SDL (Specification and Description Language) is a modern, high-level programming language intended for the description of complex, event-driven, real-time and communicating systems. SDL was originally designed to describe performance-critical, real-time systems with precision and accuracy, and, if used correctly, it can significantly enhance the performance of system designs.
This text is unique in the integration between performance and design issues, describing the specific problems encountered when specifying, designing and implementing communication systems with SDL, and offers experience-based advice and solutions. Other topics covered include
* Navigating through complex design processes
* Strategies for deriving efficient implementations from SDL descriptions
* The latest version of SDL, SDL-2000
Systems Engineering with SDL also includes a CD-ROM containing a demonstration version of Telelogic's SDL design suite 'Tau' - the market leading SDL design tool which further reinforces the comprehensive integration between theory and practice.

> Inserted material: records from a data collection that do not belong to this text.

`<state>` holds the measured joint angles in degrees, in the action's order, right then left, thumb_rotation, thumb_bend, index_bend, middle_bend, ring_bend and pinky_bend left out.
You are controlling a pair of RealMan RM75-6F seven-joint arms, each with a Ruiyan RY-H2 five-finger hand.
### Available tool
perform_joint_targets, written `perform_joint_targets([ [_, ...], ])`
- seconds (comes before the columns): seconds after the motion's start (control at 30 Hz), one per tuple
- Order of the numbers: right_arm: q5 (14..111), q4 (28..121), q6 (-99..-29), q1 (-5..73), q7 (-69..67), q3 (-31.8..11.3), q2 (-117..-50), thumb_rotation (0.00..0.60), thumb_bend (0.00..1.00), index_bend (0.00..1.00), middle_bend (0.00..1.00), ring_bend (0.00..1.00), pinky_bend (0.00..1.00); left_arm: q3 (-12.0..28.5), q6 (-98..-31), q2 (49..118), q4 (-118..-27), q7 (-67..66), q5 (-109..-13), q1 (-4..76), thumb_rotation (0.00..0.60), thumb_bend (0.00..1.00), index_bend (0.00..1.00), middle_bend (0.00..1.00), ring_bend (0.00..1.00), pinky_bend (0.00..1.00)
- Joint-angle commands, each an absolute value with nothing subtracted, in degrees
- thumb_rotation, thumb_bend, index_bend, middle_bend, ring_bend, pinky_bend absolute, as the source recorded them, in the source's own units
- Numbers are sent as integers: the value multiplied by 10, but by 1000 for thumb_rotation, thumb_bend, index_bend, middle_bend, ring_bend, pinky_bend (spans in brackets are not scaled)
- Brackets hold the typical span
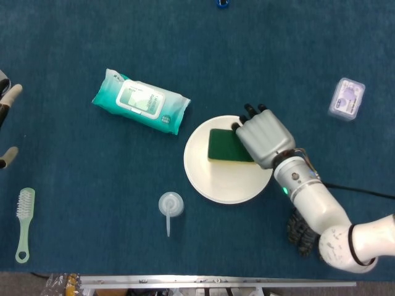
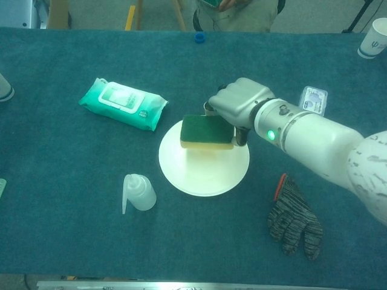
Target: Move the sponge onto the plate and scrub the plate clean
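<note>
A green-topped, yellow-bottomed sponge (image 1: 227,147) (image 2: 207,132) lies over the upper middle of the white plate (image 1: 219,182) (image 2: 202,175). My right hand (image 1: 264,140) (image 2: 240,109) grips the sponge from its right side, fingers curled over its edge. In the chest view the sponge looks lifted slightly off the plate. Only fingertips of my left hand (image 1: 8,123) show at the far left edge of the head view, away from the plate and holding nothing I can see.
A teal wet-wipes pack (image 1: 141,100) lies upper left of the plate. A small clear squeeze bottle (image 1: 170,205) lies to its lower left. A dark glove (image 2: 294,217) lies right of the plate. A small plastic box (image 1: 347,98), a brush (image 1: 24,222) and a paper cup (image 2: 375,36) sit farther out.
</note>
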<state>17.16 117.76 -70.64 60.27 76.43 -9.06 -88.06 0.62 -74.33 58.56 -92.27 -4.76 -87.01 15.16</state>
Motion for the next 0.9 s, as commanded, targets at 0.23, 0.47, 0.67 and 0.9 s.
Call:
perform_joint_targets([
  [0.23, 119, 1192, -705, 641, 789, -45, -834, 600, 351, 433, 290, 97, 204, 6, -743, 587, -929, -54, -868, 151, 600, 215, 52, 23, 0, 82],
  [0.47, 113, 1178, -702, 653, 782, -17, -827, 600, 351, 433, 291, 97, 204, 7, -741, 591, -930, -55, -869, 153, 600, 215, 52, 23, 0, 82],
  [0.67, 114, 1166, -708, 673, 793, -3, -840, 600, 352, 433, 291, 97, 204, 7, -744, 593, -927, -50, -872, 152, 600, 215, 52, 23, 0, 82],
  [0.9, 108, 1160, -729, 701, 825, 8, -868, 600, 351, 433, 291, 97, 204, 5, -749, 593, -921, -38, -874, 149, 600, 215, 51, 23, 0, 82],
])
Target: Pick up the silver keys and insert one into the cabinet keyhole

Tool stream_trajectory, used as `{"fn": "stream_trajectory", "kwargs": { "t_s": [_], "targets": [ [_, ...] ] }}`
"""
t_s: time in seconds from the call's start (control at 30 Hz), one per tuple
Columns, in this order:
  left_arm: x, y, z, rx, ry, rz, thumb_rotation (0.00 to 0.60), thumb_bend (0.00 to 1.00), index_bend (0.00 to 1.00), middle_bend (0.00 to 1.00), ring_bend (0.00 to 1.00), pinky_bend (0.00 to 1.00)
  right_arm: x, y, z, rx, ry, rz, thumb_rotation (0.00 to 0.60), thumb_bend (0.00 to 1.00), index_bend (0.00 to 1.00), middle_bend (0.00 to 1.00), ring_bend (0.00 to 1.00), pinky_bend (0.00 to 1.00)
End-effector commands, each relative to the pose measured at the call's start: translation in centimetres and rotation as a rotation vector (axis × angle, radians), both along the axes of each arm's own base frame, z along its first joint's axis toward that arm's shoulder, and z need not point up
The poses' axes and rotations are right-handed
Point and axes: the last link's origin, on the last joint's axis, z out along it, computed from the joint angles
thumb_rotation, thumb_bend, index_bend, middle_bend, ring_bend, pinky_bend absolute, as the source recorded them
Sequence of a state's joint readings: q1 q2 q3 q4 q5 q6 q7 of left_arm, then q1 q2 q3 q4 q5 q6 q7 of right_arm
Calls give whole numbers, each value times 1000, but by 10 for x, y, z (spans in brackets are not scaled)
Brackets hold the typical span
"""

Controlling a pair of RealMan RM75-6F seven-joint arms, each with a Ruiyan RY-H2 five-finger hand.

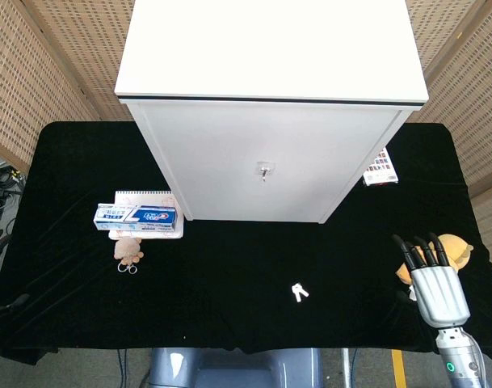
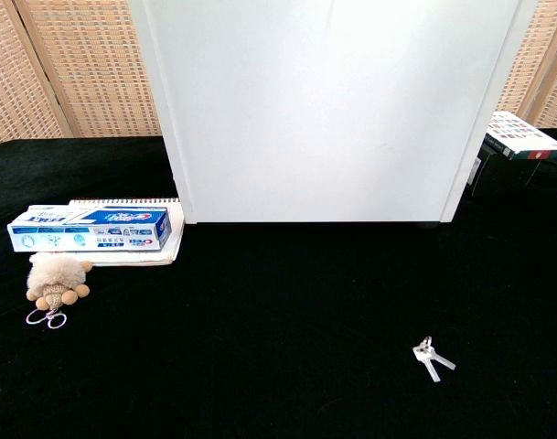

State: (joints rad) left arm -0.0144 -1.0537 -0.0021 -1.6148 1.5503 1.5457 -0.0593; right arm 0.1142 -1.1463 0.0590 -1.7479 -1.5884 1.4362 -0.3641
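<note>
The silver keys [image 1: 299, 292] lie flat on the black tablecloth in front of the white cabinet [image 1: 266, 153]; the chest view shows the keys [image 2: 432, 356] at lower right. A keyhole with a key in it [image 1: 264, 170] sits in the middle of the cabinet door. My right hand [image 1: 431, 276] hovers at the table's right front, fingers stretched out and apart, holding nothing, well to the right of the keys. My left hand shows in neither view.
A toothpaste box [image 1: 138, 216] lies on a notebook at the left, with a small plush keychain [image 1: 129, 252] in front. An orange plush toy [image 1: 449, 252] sits just behind my right hand. A boxed item [image 1: 380, 169] leans by the cabinet's right side.
</note>
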Motion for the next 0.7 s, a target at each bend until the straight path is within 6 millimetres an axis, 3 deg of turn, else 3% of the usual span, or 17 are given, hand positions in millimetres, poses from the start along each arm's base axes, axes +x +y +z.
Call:
{"fn": "stream_trajectory", "kwargs": {
  "t_s": [0.03,0.1,0.17,0.23,0.43,0.7],
  "targets": [
    [-1,3,-2,2,11,10,600,0,0,0,0,0,18,-22,-18,110,90,69,600,0,111,749,670,680],
    [0,6,-5,-3,14,16,600,0,0,0,0,0,31,-35,-32,183,100,112,600,16,162,821,765,897],
    [-1,8,-6,-7,22,23,600,0,0,0,0,0,41,-47,-45,243,116,159,600,65,210,879,846,988],
    [-3,10,-8,-11,27,33,600,0,0,0,0,0,49,-54,-61,302,115,193,600,130,260,923,910,1000],
    [-6,13,-10,-17,32,54,600,0,0,0,0,0,62,-65,-91,413,106,254,600,255,341,963,959,1000],
    [-7,14,-13,-25,40,61,600,0,0,0,0,0,73,-79,-129,509,78,273,600,320,412,973,967,1000]
  ]
}}
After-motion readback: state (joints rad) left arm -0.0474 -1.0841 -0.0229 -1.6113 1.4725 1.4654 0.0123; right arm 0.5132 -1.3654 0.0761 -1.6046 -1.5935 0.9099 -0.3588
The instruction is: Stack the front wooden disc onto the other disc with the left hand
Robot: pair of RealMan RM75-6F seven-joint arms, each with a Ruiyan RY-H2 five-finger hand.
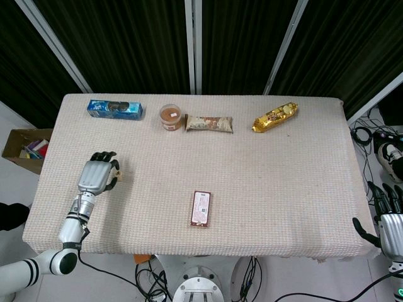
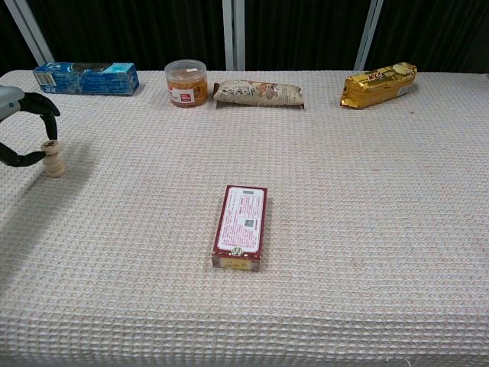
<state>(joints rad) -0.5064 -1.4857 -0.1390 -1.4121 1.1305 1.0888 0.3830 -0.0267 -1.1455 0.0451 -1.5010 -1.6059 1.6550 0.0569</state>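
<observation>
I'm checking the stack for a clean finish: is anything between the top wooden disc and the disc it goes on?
Nothing visible. In the chest view the top disc sits directly on the lower disc, with the left hand curled around the top one.

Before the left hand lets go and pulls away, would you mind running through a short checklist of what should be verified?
1. Top wooden disc sits on the stack rather than on the cloth: ok, the discs form one column in the chest view.
2. Column upright: ok, no visible lean.
3. Discs centred on one another: cannot tell, too small.
4. Left hand free of the top disc: not ok, its fingertips are at it, thumb and finger on either side.
5. Withdrawal path clear: ok, the blue box stands well behind.
6. Right hand out of the way: ok, off the table's far corner.
</observation>
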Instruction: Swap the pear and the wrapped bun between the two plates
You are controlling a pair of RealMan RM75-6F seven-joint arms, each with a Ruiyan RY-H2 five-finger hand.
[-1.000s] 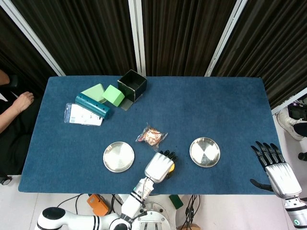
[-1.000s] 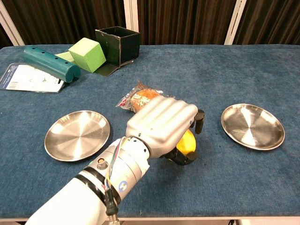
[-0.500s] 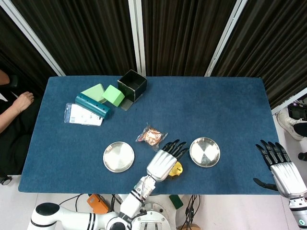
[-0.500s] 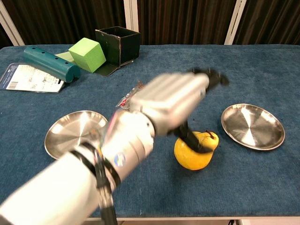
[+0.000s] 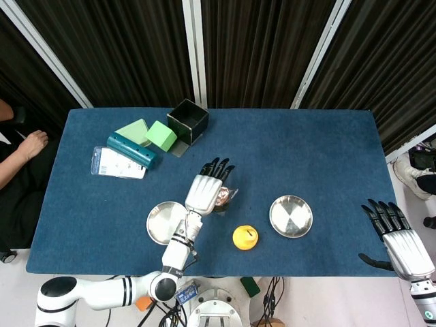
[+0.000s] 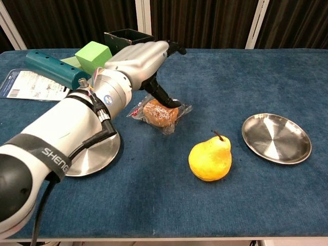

Written by a former system architect at Alcatel who currently serves on the ITU standards body for SDL, responsible for the development of performance and time aspects of the standard, this valuable reference resource is principally of use to practitioners using SDL to develop communicating systems, communication protocols, distributed systems, embedded systems, especially systems architects, development engineers and tool builders making strategic design decisions. However, the comprehensive coverage and concise and practical style make this text also applicable to students on graduate level courses on protocol engineering, communication systems engineering and distributed systems.
Table of contents
Integration of Performance Aspects in the Development Process.
Design and Implementation of Communicating Systems.
System Development with SDL.
Performance Engineering in the Context of SDL.
"This practical guide to the design and implementation of communications systems and distributed applications aims to nip... [performance problems which lead to project failure]...in the bud." (SciTech Book News Vol. 25, No. 2 June 2001)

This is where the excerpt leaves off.